▽

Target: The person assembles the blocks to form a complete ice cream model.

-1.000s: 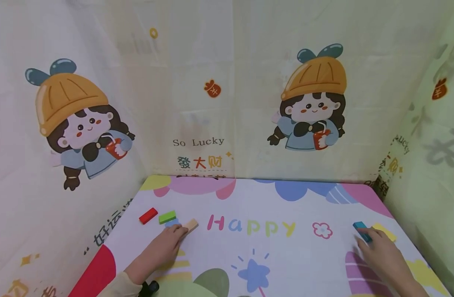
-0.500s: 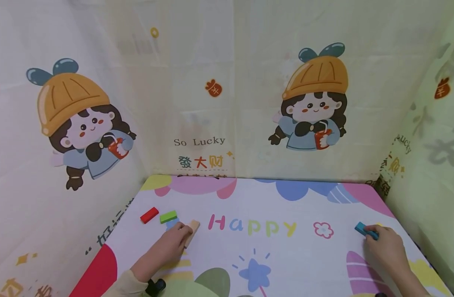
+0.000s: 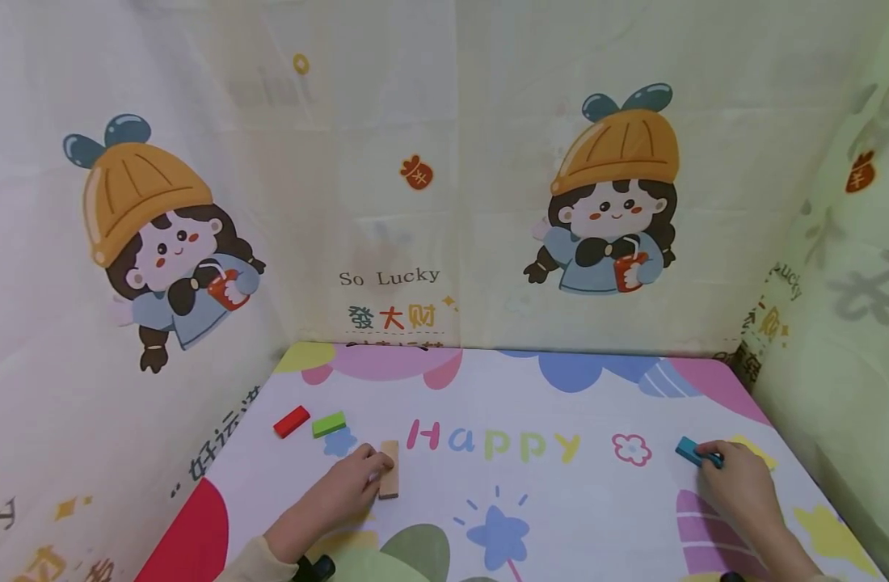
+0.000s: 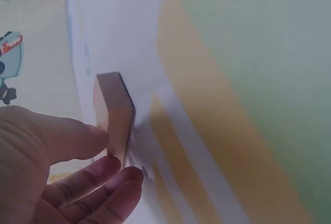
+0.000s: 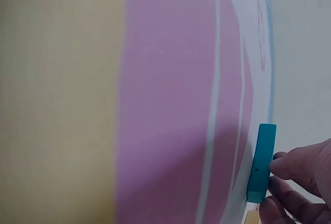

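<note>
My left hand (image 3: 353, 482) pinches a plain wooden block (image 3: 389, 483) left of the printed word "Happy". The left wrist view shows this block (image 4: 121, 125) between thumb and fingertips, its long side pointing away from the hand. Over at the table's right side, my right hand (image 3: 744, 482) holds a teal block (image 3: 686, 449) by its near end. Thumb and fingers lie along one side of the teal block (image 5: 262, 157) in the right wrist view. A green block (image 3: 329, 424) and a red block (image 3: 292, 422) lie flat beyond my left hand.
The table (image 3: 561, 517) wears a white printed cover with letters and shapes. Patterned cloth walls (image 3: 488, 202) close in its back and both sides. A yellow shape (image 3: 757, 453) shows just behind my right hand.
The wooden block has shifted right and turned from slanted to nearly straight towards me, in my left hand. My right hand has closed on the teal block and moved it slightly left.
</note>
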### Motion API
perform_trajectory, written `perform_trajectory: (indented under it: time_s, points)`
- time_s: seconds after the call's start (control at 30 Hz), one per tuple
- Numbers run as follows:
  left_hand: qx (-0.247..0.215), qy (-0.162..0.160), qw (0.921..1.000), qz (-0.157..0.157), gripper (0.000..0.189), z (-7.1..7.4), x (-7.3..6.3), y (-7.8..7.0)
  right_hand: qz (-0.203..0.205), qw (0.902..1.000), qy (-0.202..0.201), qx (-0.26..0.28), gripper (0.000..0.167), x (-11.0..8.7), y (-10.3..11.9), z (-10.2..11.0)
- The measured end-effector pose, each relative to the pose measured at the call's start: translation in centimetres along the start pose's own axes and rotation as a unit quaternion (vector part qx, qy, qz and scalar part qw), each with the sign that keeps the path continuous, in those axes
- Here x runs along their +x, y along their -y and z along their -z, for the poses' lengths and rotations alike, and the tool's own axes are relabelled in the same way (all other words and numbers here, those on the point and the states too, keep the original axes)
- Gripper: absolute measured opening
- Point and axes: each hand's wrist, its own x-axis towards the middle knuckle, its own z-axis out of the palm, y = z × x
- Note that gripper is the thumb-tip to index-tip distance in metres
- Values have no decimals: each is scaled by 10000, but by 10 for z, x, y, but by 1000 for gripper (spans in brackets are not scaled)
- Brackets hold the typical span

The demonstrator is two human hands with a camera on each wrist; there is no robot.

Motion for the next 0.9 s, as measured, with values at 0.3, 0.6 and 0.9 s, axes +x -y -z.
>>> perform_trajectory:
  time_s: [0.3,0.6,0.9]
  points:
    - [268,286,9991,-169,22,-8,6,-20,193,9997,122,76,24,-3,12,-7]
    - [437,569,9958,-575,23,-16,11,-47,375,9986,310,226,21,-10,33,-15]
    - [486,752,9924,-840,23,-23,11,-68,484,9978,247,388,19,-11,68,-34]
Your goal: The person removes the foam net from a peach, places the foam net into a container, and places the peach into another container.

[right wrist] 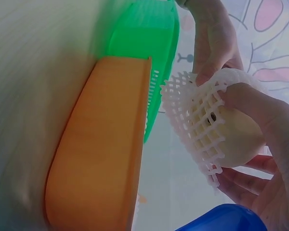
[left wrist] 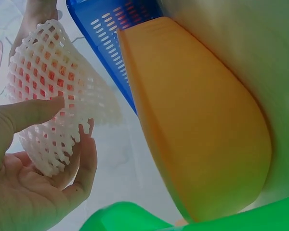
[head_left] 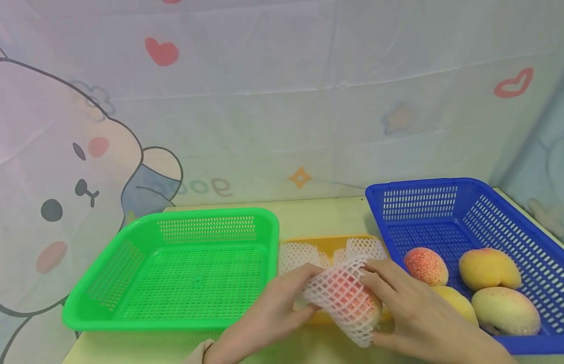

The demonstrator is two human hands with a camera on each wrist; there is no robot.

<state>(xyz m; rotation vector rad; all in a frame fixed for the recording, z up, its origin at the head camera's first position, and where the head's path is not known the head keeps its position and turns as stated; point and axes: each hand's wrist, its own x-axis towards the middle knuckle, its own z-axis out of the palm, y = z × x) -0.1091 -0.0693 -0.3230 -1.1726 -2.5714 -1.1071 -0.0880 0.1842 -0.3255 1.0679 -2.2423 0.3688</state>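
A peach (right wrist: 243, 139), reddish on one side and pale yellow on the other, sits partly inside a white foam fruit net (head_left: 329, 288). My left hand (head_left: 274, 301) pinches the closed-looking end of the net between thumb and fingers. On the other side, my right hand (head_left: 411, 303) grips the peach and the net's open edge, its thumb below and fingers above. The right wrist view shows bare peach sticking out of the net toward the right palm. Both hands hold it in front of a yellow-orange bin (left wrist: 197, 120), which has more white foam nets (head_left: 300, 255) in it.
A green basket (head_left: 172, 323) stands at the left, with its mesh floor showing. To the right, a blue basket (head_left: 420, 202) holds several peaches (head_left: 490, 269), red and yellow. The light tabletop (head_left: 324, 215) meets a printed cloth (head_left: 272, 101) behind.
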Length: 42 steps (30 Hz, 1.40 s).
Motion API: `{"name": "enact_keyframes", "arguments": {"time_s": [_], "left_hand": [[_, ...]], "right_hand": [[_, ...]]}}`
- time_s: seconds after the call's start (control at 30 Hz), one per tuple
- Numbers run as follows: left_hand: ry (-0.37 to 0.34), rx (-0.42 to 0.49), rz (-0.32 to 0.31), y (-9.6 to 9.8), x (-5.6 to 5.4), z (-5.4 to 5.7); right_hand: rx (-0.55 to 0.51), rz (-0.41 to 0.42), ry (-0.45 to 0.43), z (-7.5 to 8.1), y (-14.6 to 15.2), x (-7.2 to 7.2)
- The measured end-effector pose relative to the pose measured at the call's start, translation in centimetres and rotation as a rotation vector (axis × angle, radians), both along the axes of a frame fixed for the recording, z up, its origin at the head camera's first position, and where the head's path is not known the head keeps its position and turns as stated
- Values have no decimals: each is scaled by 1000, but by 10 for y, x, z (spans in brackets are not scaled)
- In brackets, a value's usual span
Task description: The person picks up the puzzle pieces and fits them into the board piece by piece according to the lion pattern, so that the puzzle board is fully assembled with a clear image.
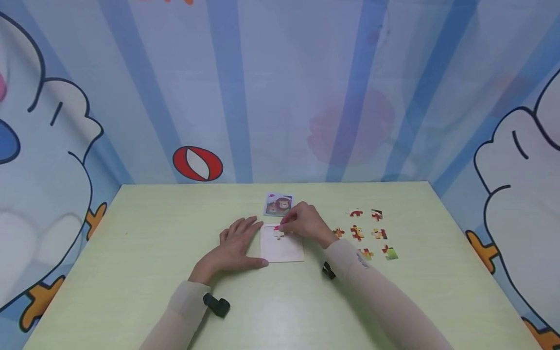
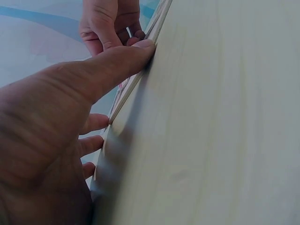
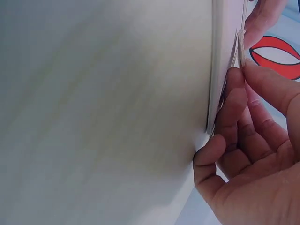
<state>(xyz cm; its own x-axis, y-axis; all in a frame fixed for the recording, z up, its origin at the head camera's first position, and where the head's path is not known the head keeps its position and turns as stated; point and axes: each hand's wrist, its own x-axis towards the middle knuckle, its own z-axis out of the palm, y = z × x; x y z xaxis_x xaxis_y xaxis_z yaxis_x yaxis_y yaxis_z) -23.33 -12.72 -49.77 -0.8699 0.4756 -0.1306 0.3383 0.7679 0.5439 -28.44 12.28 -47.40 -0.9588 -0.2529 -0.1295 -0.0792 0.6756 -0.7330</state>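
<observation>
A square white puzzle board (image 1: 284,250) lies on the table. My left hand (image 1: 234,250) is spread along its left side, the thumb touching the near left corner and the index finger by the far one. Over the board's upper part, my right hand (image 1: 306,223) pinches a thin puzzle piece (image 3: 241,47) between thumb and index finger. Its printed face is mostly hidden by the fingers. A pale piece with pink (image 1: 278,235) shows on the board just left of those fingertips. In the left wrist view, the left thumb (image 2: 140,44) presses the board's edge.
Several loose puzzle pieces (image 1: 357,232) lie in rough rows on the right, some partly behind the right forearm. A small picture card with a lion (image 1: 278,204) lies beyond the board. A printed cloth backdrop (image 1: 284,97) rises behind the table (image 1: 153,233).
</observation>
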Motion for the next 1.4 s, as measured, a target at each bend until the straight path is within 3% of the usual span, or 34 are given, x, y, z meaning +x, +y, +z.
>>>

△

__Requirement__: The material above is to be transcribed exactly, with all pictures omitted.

__Task response__:
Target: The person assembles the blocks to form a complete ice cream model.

-1.000s: 
-0.500s: 
+0.000s: 
+0.000s: 
+0.000s: 

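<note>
My left hand (image 3: 353, 482) pinches a plain wooden block (image 3: 389, 483) left of the printed word "Happy". The left wrist view shows this block (image 4: 121, 125) between thumb and fingertips, its long side pointing away from the hand. Over at the table's right side, my right hand (image 3: 744, 482) holds a teal block (image 3: 686, 449) by its near end. Thumb and fingers lie along one side of the teal block (image 5: 262, 157) in the right wrist view. A green block (image 3: 329, 424) and a red block (image 3: 292, 422) lie flat beyond my left hand.
The table (image 3: 561, 517) wears a white printed cover with letters and shapes. Patterned cloth walls (image 3: 488, 202) close in its back and both sides. A yellow shape (image 3: 757, 453) shows just behind my right hand.
The wooden block has shifted right and turned from slanted to nearly straight towards me, in my left hand. My right hand has closed on the teal block and moved it slightly left.
</note>
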### Motion API
perform_trajectory, written `perform_trajectory: (indented under it: time_s, points)`
- time_s: seconds after the call's start (control at 30 Hz), one per tuple
- Numbers run as follows:
  left_hand: qx (-0.247..0.215), qy (-0.162..0.160), qw (0.921..1.000), qz (-0.157..0.157), gripper (0.000..0.189), z (-7.1..7.4), x (-7.3..6.3), y (-7.8..7.0)
  right_hand: qz (-0.203..0.205), qw (0.902..1.000), qy (-0.202..0.201), qx (-0.26..0.28), gripper (0.000..0.167), x (-11.0..8.7), y (-10.3..11.9), z (-10.2..11.0)
- The measured end-effector pose, each relative to the pose measured at the call's start: translation in centimetres along the start pose's own axes and rotation as a unit quaternion (vector part qx, qy, qz and scalar part qw), each with the sign that keeps the path continuous, in those axes
- Here x runs along their +x, y along their -y and z along their -z, for the poses' lengths and rotations alike, and the tool's own axes are relabelled in the same way (all other words and numbers here, those on the point and the states too, keep the original axes)
- Gripper: absolute measured opening
- Point and axes: each hand's wrist, its own x-axis towards the middle knuckle, its own z-axis out of the palm, y = z × x
- Note that gripper is the thumb-tip to index-tip distance in metres
- Values have no decimals: each is scaled by 10000, but by 10 for z, x, y, but by 1000 for gripper (spans in brackets are not scaled)
- Brackets hold the typical span

The demonstrator is two human hands with a camera on each wrist; there is no robot.

Motion for the next 0.9 s, as measured, with values at 0.3, 0.6 and 0.9 s, axes +x -y -z.
>>> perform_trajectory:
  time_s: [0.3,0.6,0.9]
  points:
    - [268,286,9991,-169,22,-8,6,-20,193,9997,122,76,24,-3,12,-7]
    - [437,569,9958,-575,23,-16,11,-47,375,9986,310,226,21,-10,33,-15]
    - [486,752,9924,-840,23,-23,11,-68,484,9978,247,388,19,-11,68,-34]
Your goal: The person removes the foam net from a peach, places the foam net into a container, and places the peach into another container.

[right wrist] 
[left wrist] 
[head_left] 

The demonstrator is two human hands with a camera on each wrist; there is no robot.

<state>(xyz m; rotation vector rad; all in a frame fixed for the recording, z up, its origin at the head camera's first position, and where the head's path is not known the head keeps its position and turns as stated; point and axes: each hand's wrist, its own x-axis towards the middle knuckle, its own z-axis out of the palm, y = z × x) -0.1091 -0.0693 -0.3230 -1.1726 -2.5714 -1.1071 -0.0880 0.1842 -0.3255 1.0679 -2.2423 0.3688</state>
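A peach (right wrist: 243, 139), reddish on one side and pale yellow on the other, sits partly inside a white foam fruit net (head_left: 329, 288). My left hand (head_left: 274, 301) pinches the closed-looking end of the net between thumb and fingers. On the other side, my right hand (head_left: 411, 303) grips the peach and the net's open edge, its thumb below and fingers above. The right wrist view shows bare peach sticking out of the net toward the right palm. Both hands hold it in front of a yellow-orange bin (left wrist: 197, 120), which has more white foam nets (head_left: 300, 255) in it.
A green basket (head_left: 172, 323) stands at the left, with its mesh floor showing. To the right, a blue basket (head_left: 420, 202) holds several peaches (head_left: 490, 269), red and yellow. The light tabletop (head_left: 324, 215) meets a printed cloth (head_left: 272, 101) behind.
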Length: 42 steps (30 Hz, 1.40 s).
Motion API: `{"name": "enact_keyframes", "arguments": {"time_s": [_], "left_hand": [[_, ...]], "right_hand": [[_, ...]]}}`
- time_s: seconds after the call's start (control at 30 Hz), one per tuple
- Numbers run as follows: left_hand: ry (-0.37 to 0.34), rx (-0.42 to 0.49), rz (-0.32 to 0.31), y (-9.6 to 9.8), x (-5.6 to 5.4), z (-5.4 to 5.7); right_hand: rx (-0.55 to 0.51), rz (-0.41 to 0.42), ry (-0.45 to 0.43), z (-7.5 to 8.1), y (-14.6 to 15.2), x (-7.2 to 7.2)
- The measured end-effector pose relative to the pose measured at the call's start, translation in centimetres and rotation as a rotation vector (axis × angle, radians), both along the axes of a frame fixed for the recording, z up, its origin at the head camera's first position, and where the head's path is not known the head keeps its position and turns as stated
- Values have no decimals: each is scaled by 1000, but by 10 for y, x, z (spans in brackets are not scaled)
- In brackets, a value's usual span
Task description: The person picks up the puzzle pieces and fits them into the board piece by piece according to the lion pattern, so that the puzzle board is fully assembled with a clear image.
<state>(xyz cm; its own x-axis, y-axis; all in a frame fixed for the recording, z up, its origin at the head camera's first position, and where the head's path is not known the head keeps its position and turns as stated; point and axes: each hand's wrist, its own x-axis towards the middle knuckle, its own z-axis out of the palm, y = z × x; x y z xaxis_x xaxis_y xaxis_z yaxis_x yaxis_y yaxis_z) -23.33 -12.72 -49.77 -0.8699 0.4756 -0.1306 0.3383 0.7679 0.5439 -28.44 12.28 -47.40 -0.9588 -0.2529 -0.1295 -0.0792 0.6756 -0.7330</state>
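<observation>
A square white puzzle board (image 1: 284,250) lies on the table. My left hand (image 1: 234,250) is spread along its left side, the thumb touching the near left corner and the index finger by the far one. Over the board's upper part, my right hand (image 1: 306,223) pinches a thin puzzle piece (image 3: 241,47) between thumb and index finger. Its printed face is mostly hidden by the fingers. A pale piece with pink (image 1: 278,235) shows on the board just left of those fingertips. In the left wrist view, the left thumb (image 2: 140,44) presses the board's edge.
Several loose puzzle pieces (image 1: 357,232) lie in rough rows on the right, some partly behind the right forearm. A small picture card with a lion (image 1: 278,204) lies beyond the board. A printed cloth backdrop (image 1: 284,97) rises behind the table (image 1: 153,233).
</observation>
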Motion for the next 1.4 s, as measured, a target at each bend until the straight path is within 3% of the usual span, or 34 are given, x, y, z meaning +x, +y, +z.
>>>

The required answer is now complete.